Trinitarian heresies

Some theories of the Trinity are so wrong that they have been declared heretical.

Modalism

The proponents of Modalism were Noetus and Praxeas (late 2nd century CE) and Sabellius (3rd century CE).

Modalism teaches that Father, the Son, and the Holy Spirit are not distinct personalities, but different modes of God's self-revelation.

The idea is that there is only one God, but that this one God reveals himself in different ways and different forms - sometimes as Father, sometimes as Son, sometimes as Holy Spirit.

  • Father: The creator and the law giver
  • Son: The revealer, the Messiah and the redeemer
  • Holy Spirit: The sanctifier and giver of eternal life

One of the standard analogies for the Trinity is a good example of modalism: The Trinity is like water because water comes in three forms - ice, water, steam. This is Modalism because these are three states or modes of the substance water.

Some modalists believe that God revealed himself differently at different times in history, others believe that during any particular period of history God can reveal himself in different ways; so when God is acting as redeemer, that's God the Son, and so on.

Warning: Some modern writers refer to the different persons of the Trinity as different "modes of being", but they aren't guilty of Modalism because they are not referring to different modes in which God appears to humanity, but different internal ways in which God is to him/herself.

Tritheism

Tritheism portrays Father, Son and Holy Spirit as three independent divine beings; three separate gods who are linked together in some special way - most commonly by sharing the "same substance" or being the same sort of thing.

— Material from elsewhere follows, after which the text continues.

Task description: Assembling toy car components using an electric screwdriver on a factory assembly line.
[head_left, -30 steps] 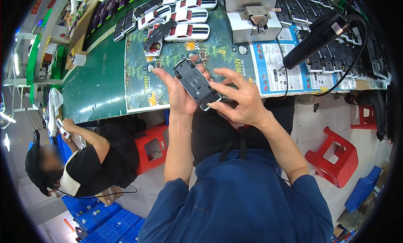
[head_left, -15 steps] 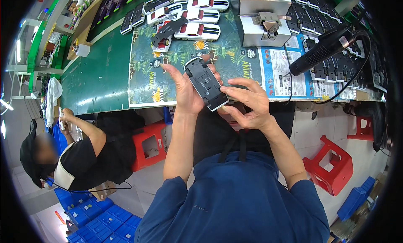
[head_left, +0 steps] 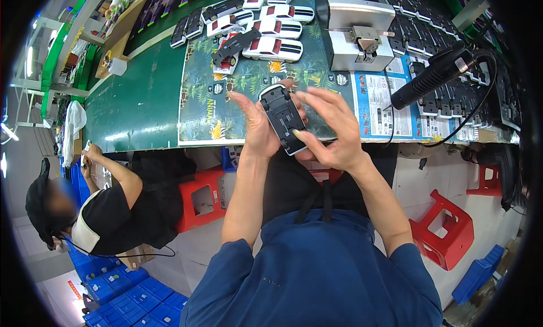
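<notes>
Your long green workbench (head_left: 136,112) is spanning the upper view; stacked blue plastic crates (head_left: 141,293) are standing at lower left, their contents not showing clearly. A silver box-shaped metal fixture (head_left: 342,50) is sitting beyond your hands, with white, dark-striped toy cars (head_left: 277,28) lying to its left. Your right hand (head_left: 336,129) is staying part-open, fingers spread and lightly bent, thumb pressing near the lower end; whether its other fingertips are touching is unclear. Your left hand (head_left: 259,126) is cradling the piece, fingers curling beneath, thumb standing out free. That piece, a white-bodied toy car with a black plastic underside (head_left: 283,119), is resting wheels-up between both hands over the bench's near edge, its long axis slanting from upper left to lower right, lying left of the right fingers.
</notes>
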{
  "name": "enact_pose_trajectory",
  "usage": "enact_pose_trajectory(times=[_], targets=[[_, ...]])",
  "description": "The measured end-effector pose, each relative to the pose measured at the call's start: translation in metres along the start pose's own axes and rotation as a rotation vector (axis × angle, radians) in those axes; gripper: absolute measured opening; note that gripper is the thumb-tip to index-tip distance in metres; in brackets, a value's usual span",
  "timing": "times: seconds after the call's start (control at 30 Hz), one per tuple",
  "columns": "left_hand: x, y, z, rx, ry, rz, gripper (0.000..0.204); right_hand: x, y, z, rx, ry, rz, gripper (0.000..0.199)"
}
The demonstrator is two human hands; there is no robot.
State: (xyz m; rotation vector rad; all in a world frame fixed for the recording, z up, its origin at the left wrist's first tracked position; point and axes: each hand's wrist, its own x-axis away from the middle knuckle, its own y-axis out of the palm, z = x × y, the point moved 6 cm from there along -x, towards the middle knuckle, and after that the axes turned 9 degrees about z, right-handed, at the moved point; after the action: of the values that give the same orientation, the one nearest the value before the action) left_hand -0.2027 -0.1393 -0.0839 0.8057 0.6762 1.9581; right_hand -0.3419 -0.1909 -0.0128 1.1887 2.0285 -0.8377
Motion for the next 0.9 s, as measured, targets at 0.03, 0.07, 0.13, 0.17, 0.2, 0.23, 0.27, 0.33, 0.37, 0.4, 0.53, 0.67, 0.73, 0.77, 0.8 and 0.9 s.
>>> enact_pose_trajectory(times=[0.03, 0.07, 0.13, 0.17, 0.2, 0.23, 0.27, 0.33, 0.37, 0.4, 0.53, 0.67, 0.73, 0.77, 0.8, 0.9], targets=[[0.000, -0.002, 0.000, -0.024, 0.018, 0.001, 0.110, -0.007, 0.007, 0.002, 0.013, 0.027, -0.005, 0.059], [-0.001, -0.005, 0.000, -0.047, 0.035, 0.002, 0.110, -0.010, 0.011, 0.003, 0.026, 0.053, -0.010, 0.060], [0.000, -0.008, -0.001, -0.062, 0.058, 0.008, 0.108, -0.002, 0.022, 0.012, 0.039, 0.122, -0.073, 0.059], [0.000, -0.006, -0.001, -0.051, 0.077, 0.042, 0.107, -0.002, 0.025, 0.011, 0.039, 0.070, -0.067, 0.060], [0.000, -0.004, 0.001, -0.037, 0.077, 0.038, 0.105, 0.000, 0.026, 0.012, 0.017, 0.128, -0.067, 0.061], [0.001, -0.002, 0.000, -0.034, 0.080, 0.043, 0.105, 0.002, 0.027, 0.010, 0.014, 0.128, -0.072, 0.061], [0.000, -0.002, 0.000, -0.044, 0.085, 0.092, 0.106, 0.003, 0.028, 0.008, 0.057, 0.094, -0.065, 0.061], [0.001, -0.001, 0.003, -0.037, 0.069, 0.153, 0.106, 0.005, 0.029, 0.002, 0.133, 0.044, -0.056, 0.060], [0.000, -0.006, 0.004, -0.037, 0.068, 0.156, 0.106, 0.007, 0.027, 0.000, 0.132, 0.046, -0.057, 0.060], [-0.001, -0.011, 0.003, -0.038, 0.051, 0.110, 0.107, 0.009, 0.023, -0.002, 0.155, 0.006, -0.074, 0.059], [-0.002, -0.002, 0.000, -0.046, -0.022, -0.030, 0.111, 0.010, 0.006, 0.003, 0.148, -0.017, 0.002, 0.055], [-0.002, -0.003, 0.002, -0.040, 0.009, 0.069, 0.109, -0.009, 0.017, 0.000, 0.171, -0.016, -0.066, 0.050], [-0.003, -0.004, 0.001, -0.041, -0.001, 0.114, 0.109, 0.000, 0.015, 0.003, 0.187, -0.018, -0.104, 0.047], [-0.003, -0.007, 0.002, -0.042, -0.006, 0.158, 0.109, 0.004, 0.013, 0.004, 0.200, -0.024, -0.141, 0.045], [-0.006, -0.009, 0.000, 0.026, -0.051, -0.020, 0.110, 0.007, 0.000, 0.000, 0.191, -0.034, -0.101, 0.039], [-0.007, -0.006, -0.002, 0.016, -0.073, -0.026, 0.115, 0.022, -0.049, 0.006, 0.115, 0.079, 0.095, 0.033]])
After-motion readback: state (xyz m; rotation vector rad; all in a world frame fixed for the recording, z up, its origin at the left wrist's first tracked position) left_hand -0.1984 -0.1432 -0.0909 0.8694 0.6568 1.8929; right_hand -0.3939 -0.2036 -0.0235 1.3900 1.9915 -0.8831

People often make this mistake because they misunderstand the use of the word "persons" in defining the Trinity; it does not mean that Father, Son and Holy Spirit are three separate personalities.

Partialism

This is the idea that Father, Son and Holy Spirit together make up God. This would suggest that each of the persons of the Trinity is only part God, only becoming fully God when they are together.

Monarchianism

Monarchianism stresses God as One and downgrades the idea of the Trinity; it comes in various versions:

Adoptionism

Christ was born human and adopted by God at his resurrection (or baptism).

Arianism

This isn't a strictly Trinitarian heresy but it's relevant because it's the idea that the Son is in some way less fully God than the Father.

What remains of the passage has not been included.